Richard Trembath
When I suggested this article to the editors of Australian Policy and History (which is now some time ago) there was considerable discussion in the media about the strain on Australia’s health services, partly as the result of the pandemic, and partly as the result of long-term structural issues. For example, Chip Le Grand, an early, and trenchant, critic, of the Victorian government’s COVID policies, assessed the state of Medicare in December 2022:
Primary health care in Australia is funded by a broken model . . .[which] discourages general practices from providing the care people with chronic illness need to keep them out of hospital . . .There is broad consensus among healthcare experts that Medicare, a scheme designed at a time when people mostly went to doctors to treat injuries and infections, has not kept pace with changing demands in Australia, where two-thirds of the disease burden is now caused by chronic illness.
Le Grand’s proposed solution, drawn from the Grattan Institute, involves the creation of ‘multidisciplinary teams of clinicians’.[i] More of that later.
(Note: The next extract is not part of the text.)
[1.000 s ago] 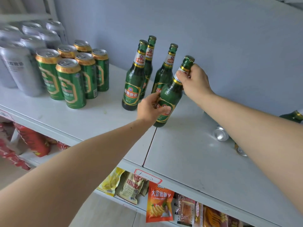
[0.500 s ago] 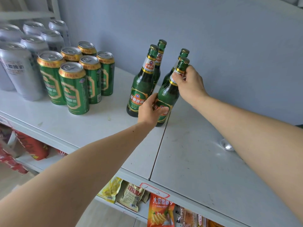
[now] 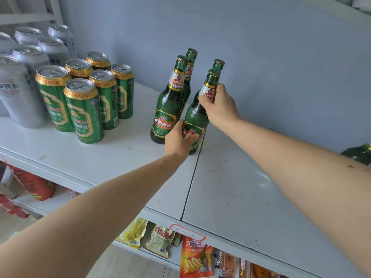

Over the last four months discussion about Medicare ‘reform’ has strengthened: Mark Butler, the Federal Minister of Health and Aged Care, has recently announced a raft of changes, stating that there may be more, if necessary,[ii] state governments have offered various solutions, opinion pieces in the media have abounded, often reflecting wider political differences within Australian society. So, now, within a developing situation, I feel like someone trying to spray-paint the exterior of the car, while that vehicle is belting down the Western Highway.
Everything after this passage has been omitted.